Relieving acid reflux symptoms
There are a number of pills and potions that claim to help with relieving acid reflux symptoms, heartburn and indigestion. You should decide which is best for you based on your symptoms and the cause of your problem.
In extreme cases your doctor may recommend surgery – but usually only after you have exhausted all other possibilities.
Remember acid is not the real problem. You still need to be able to digest. No amount of antacid will neutralise all your stomach acid.
You wouldn’t want it to!!
At best the antacid will affect the acid that has escaped into your esophagus. On the downside, antacids often contain mint.
Mint can make things worse by relaxing the sphincter at the top of the stomach allowing more acid to escape.
Antacids may give you very short term relief.
For acid reflux or heartburn you really need an antacid with…

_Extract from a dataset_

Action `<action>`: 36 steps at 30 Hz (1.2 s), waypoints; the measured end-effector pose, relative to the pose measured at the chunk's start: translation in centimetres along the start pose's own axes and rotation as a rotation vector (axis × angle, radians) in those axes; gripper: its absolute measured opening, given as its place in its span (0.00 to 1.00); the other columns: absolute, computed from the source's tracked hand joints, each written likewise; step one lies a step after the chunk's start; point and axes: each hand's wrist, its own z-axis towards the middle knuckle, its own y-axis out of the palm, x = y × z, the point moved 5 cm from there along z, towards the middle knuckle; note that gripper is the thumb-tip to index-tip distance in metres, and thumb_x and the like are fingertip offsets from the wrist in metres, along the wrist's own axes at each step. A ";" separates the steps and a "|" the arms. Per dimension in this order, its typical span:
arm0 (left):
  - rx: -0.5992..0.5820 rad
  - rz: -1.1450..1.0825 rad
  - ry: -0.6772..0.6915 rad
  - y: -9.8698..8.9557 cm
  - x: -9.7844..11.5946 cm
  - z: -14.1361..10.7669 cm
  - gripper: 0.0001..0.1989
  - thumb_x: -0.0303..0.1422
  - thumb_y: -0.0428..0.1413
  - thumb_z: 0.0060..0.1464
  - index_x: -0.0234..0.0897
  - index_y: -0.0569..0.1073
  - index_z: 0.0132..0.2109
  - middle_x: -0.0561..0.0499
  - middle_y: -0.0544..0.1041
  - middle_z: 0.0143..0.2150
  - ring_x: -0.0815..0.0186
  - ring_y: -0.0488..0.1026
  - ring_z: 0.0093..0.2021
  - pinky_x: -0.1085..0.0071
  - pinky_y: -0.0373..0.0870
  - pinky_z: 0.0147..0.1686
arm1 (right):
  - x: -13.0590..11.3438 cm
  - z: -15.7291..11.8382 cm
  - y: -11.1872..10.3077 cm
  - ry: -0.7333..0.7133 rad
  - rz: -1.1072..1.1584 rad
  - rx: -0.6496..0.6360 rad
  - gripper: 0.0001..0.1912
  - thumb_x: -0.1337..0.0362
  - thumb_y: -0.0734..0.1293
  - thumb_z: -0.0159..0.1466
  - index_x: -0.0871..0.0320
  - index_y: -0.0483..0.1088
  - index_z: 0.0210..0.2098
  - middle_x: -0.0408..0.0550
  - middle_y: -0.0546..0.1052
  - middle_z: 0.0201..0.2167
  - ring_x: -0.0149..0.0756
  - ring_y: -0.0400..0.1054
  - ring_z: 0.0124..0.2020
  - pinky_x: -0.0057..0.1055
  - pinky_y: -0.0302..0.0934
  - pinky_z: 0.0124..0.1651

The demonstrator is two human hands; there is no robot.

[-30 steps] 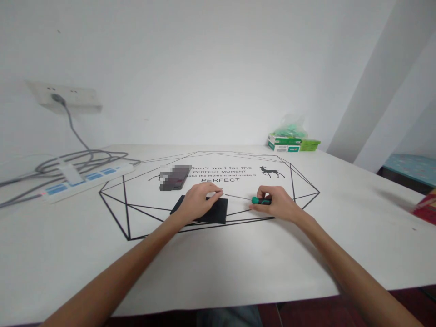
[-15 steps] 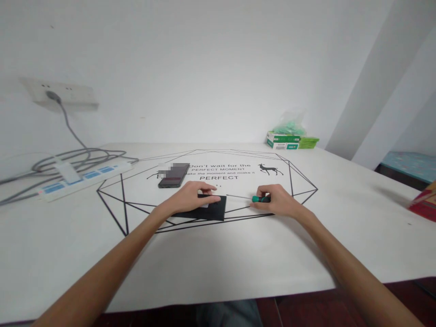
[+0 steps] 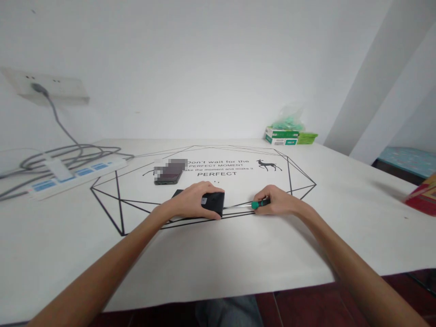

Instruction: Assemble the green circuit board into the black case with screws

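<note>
A flat black rectangular object (image 3: 215, 202) lies on the white table at the centre, a small light patch on its top. My left hand (image 3: 194, 200) grips it from the left, thumb at the near edge and fingers at the far edge, covering its middle. My right hand (image 3: 276, 200) is closed round the dark handle of a green-and-black screwdriver (image 3: 255, 205). The thin metal shaft points left, and its tip is at the black object's right edge; whether it enters the object is too small to tell.
A dark phone (image 3: 168, 175) lies behind my left hand. On the left are a power strip (image 3: 78, 178) and coiled grey cables (image 3: 68, 156). Green-and-white boxes (image 3: 282, 135) stand at the back right, and a red box (image 3: 422, 196) at the right edge.
The screwdriver's tip has come down and left to the black object's right edge. My left hand has spread its grip across both long edges of the object. The view has shifted slightly.
</note>
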 end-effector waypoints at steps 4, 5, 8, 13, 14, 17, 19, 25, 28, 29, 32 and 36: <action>0.006 -0.002 0.001 -0.1 0.2 0.0 0.36 0.55 0.61 0.43 0.45 0.71 0.57 0.47 0.73 0.51 0.52 0.68 0.52 0.63 0.63 0.52 | -0.1 0.0 0.0 0.004 0.005 -0.016 0.04 0.66 0.66 0.51 0.60 0.70 0.21 0.38 0.62 0.17 0.27 0.52 0.22 0.27 0.46 0.24; 0.004 -0.005 0.000 -0.2 0.2 0.0 0.36 0.55 0.61 0.43 0.45 0.71 0.57 0.46 0.73 0.51 0.52 0.68 0.52 0.63 0.63 0.51 | -0.2 0.0 0.1 0.002 0.006 -0.017 0.04 0.66 0.66 0.51 0.60 0.70 0.21 0.38 0.62 0.17 0.27 0.52 0.22 0.27 0.46 0.24; -0.001 -0.013 -0.006 -0.2 0.3 0.0 0.35 0.55 0.62 0.43 0.44 0.72 0.56 0.46 0.72 0.51 0.53 0.69 0.51 0.63 0.64 0.50 | -0.2 0.0 0.1 -0.004 0.000 -0.015 0.05 0.66 0.66 0.52 0.59 0.70 0.21 0.38 0.62 0.17 0.27 0.52 0.22 0.27 0.45 0.24; 0.012 -0.026 -0.006 -0.3 0.3 -0.1 0.35 0.55 0.61 0.42 0.46 0.72 0.56 0.47 0.72 0.50 0.53 0.69 0.50 0.63 0.64 0.49 | -0.3 -0.1 0.1 -0.007 -0.005 -0.017 0.05 0.66 0.66 0.52 0.59 0.70 0.21 0.37 0.62 0.17 0.27 0.52 0.21 0.27 0.45 0.24; 0.011 -0.030 -0.007 -0.3 0.3 -0.1 0.35 0.55 0.61 0.42 0.46 0.72 0.56 0.47 0.72 0.50 0.53 0.69 0.50 0.63 0.64 0.49 | -0.3 -0.1 0.1 -0.006 -0.004 -0.016 0.05 0.65 0.66 0.52 0.59 0.70 0.21 0.37 0.62 0.17 0.27 0.51 0.21 0.28 0.45 0.24; 0.004 -0.034 -0.011 -0.3 0.3 -0.1 0.35 0.55 0.61 0.42 0.46 0.72 0.56 0.47 0.72 0.49 0.54 0.69 0.49 0.64 0.65 0.48 | -0.4 -0.2 0.1 -0.013 0.004 -0.020 0.07 0.64 0.66 0.53 0.59 0.70 0.20 0.37 0.61 0.17 0.26 0.50 0.21 0.28 0.45 0.24; 0.002 -0.029 -0.012 -0.3 0.3 -0.1 0.35 0.55 0.62 0.42 0.46 0.72 0.56 0.47 0.72 0.49 0.54 0.69 0.49 0.64 0.65 0.48 | -0.4 -0.3 0.1 -0.020 0.006 -0.023 0.08 0.64 0.66 0.53 0.60 0.69 0.20 0.37 0.60 0.16 0.26 0.49 0.21 0.28 0.45 0.24; 0.010 -0.036 -0.015 -0.3 0.3 -0.1 0.35 0.55 0.62 0.42 0.46 0.73 0.56 0.47 0.72 0.49 0.54 0.69 0.49 0.64 0.65 0.48 | -0.5 -0.2 0.0 -0.040 -0.009 -0.008 0.08 0.64 0.66 0.53 0.60 0.68 0.19 0.37 0.58 0.16 0.26 0.48 0.21 0.27 0.43 0.23; 0.009 -0.039 -0.019 -0.3 0.3 -0.1 0.35 0.55 0.62 0.42 0.47 0.72 0.56 0.47 0.72 0.49 0.54 0.69 0.49 0.64 0.65 0.48 | -0.6 -0.2 0.1 -0.044 0.006 -0.018 0.10 0.64 0.66 0.53 0.59 0.66 0.18 0.37 0.57 0.16 0.26 0.47 0.21 0.27 0.43 0.23; 0.007 -0.038 -0.020 -0.3 0.3 -0.1 0.35 0.55 0.62 0.42 0.47 0.72 0.56 0.47 0.72 0.49 0.54 0.69 0.49 0.64 0.65 0.48 | -0.6 -0.2 0.2 -0.041 0.011 -0.022 0.10 0.64 0.66 0.54 0.59 0.65 0.17 0.37 0.57 0.16 0.26 0.46 0.21 0.27 0.43 0.23; 0.003 -0.031 -0.017 -0.3 0.4 -0.1 0.35 0.55 0.61 0.42 0.47 0.72 0.56 0.47 0.72 0.48 0.54 0.70 0.49 0.64 0.65 0.47 | -0.6 -0.2 0.3 -0.036 0.015 -0.019 0.09 0.63 0.66 0.54 0.59 0.67 0.19 0.37 0.59 0.17 0.26 0.48 0.21 0.28 0.45 0.24; 0.024 -0.012 -0.018 -0.3 0.2 -0.1 0.35 0.56 0.61 0.41 0.47 0.73 0.56 0.47 0.73 0.48 0.54 0.70 0.49 0.65 0.65 0.47 | -0.7 -0.2 0.2 -0.047 -0.016 -0.011 0.08 0.61 0.67 0.55 0.60 0.72 0.23 0.39 0.64 0.18 0.27 0.51 0.21 0.28 0.46 0.25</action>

Sodium alginate is extracted from seaweed (specifically the brown seaweeds).
It is used as a thickening agent in food, drinks and cosmetics because it forms a gel in water.
How can it help with reflux?
The alginate floats on the surface of the fluids in the stomach and forms a barrier which prevents the acid from escaping into the esophagus.
You should take alginate remedies after you have eaten, as the barrier will be disrupted by anything you eat afterwards.
Antacids with alginate work well against acid reflux in clinical trials according to the results of clinical trials .
These are the most effective over the counter remedies.
Gaviscon is the best known and is available in several forms – click here to see which would best for you…
Proton Pump Inhibitors
Proton pump inhibitors (PPIs) reduce the amount of acid the stomach produces. They are effective in the treating of ulcers, as well as acid reflux.
PPIs work by blocking (inhibiting) a chemical system called the hydrogen-potassium adenosine triphosphatase enzyme system (otherwise known as the ‘proton pump’).
This chemical system is found in the cells in the stomach lining that make stomach acid.
You can buy low dose PPIs in pharmacies, but your doctor may prescribe them in higher doses.
There are several types, and a number of brands:-
Pantoloc – the active ingredient is Pantoprazole. Pantoloc can be bought over the counter.
Nexium (Esomeprazole), probably the best selling PPI, is also available on line.
Because PPIs do not start relieving acid reflux symptoms immediately, you may have to take them for a day or so to notice a difference.
You should see your doctor if you need to take them for more than two weeks .
H2 antagonists or H2 blockers
H2 antagonists act on the cells lining the stomach to reduce the amount of acid they produce.
The best known over the counter brand is Ranitidine
H2 blockers are not as effective as proton pump inhibitors, but if your symptoms are not severe Ranitidine may work for you.
Before you take any over the counter medication, read the package inserts carefully.
You must check for interactions with any medication you are already taking.
You should consult your doctor if you have any doubts or concerns.
- Chamomile Tea may have a soothing effect on the esophagus. It is a traditional sedative that may help with stress-related heartburn.
- Slippery elm contains mucilage, a substance that forms a gel when mixed with water, which forms a protective coating in the esophagus.
- St John’s Wort is associated with relief of stress and mild depression, but there is some evidence that it can help in relieving acid reflux symptoms.
It has properties that protect the lining of the stomach and esophagus. Animal studies have shown an effect on healing ulcers.It may also have a pain relieving effect.
- Aloe vera juice may also have some action in combating acid reflux, but does have some side effects (particularly due to its laxative qualities), and must never be taken by diabetics or pregnant women.
Oh yes….and, believe it or not, chewing gum can help.
This is because chewing gum stimulates the production of saliva.
Saliva helps to neutralize acid because it contains bicarbonate, an alkaline chemical. It also encourages frequent swallowing, which clears irritating acid from the esophagus more quickly.
In extremis – Surgery
If your doctor recommends surgery for acid reflux, it is likely to be a procedure called “fundoplication” (a wonderful word…). This involves reinforcing the lower esophageal sphincter by wrapping the top part of the stomach around it. If you have a hiatus hernia this will be repaired at the same time.
The operation can be carried out using “laparoscopic surgery”. The laparoscope and instruments are inserted into the abdomen through several small (less than 1 cm or ½ inch) incisions on the abdominal wall. The surgeon performs the operation using a magnified image from the laparoscope.
The small incisions allow for a quicker recovery, as well as less pain and scarring.
If this is not possible you may need a larger incision. The operation is just as likely to be successful, but your recovery time will be longer.
This is a highly successful operation, but there are some after effects, and the usual risks associated with surgery. In rare cases the symptoms of acid reflux return.
For these reasons surgery is the remedy of last resort, when it is clear that there is no other way of relieving acid reflux symptoms for you.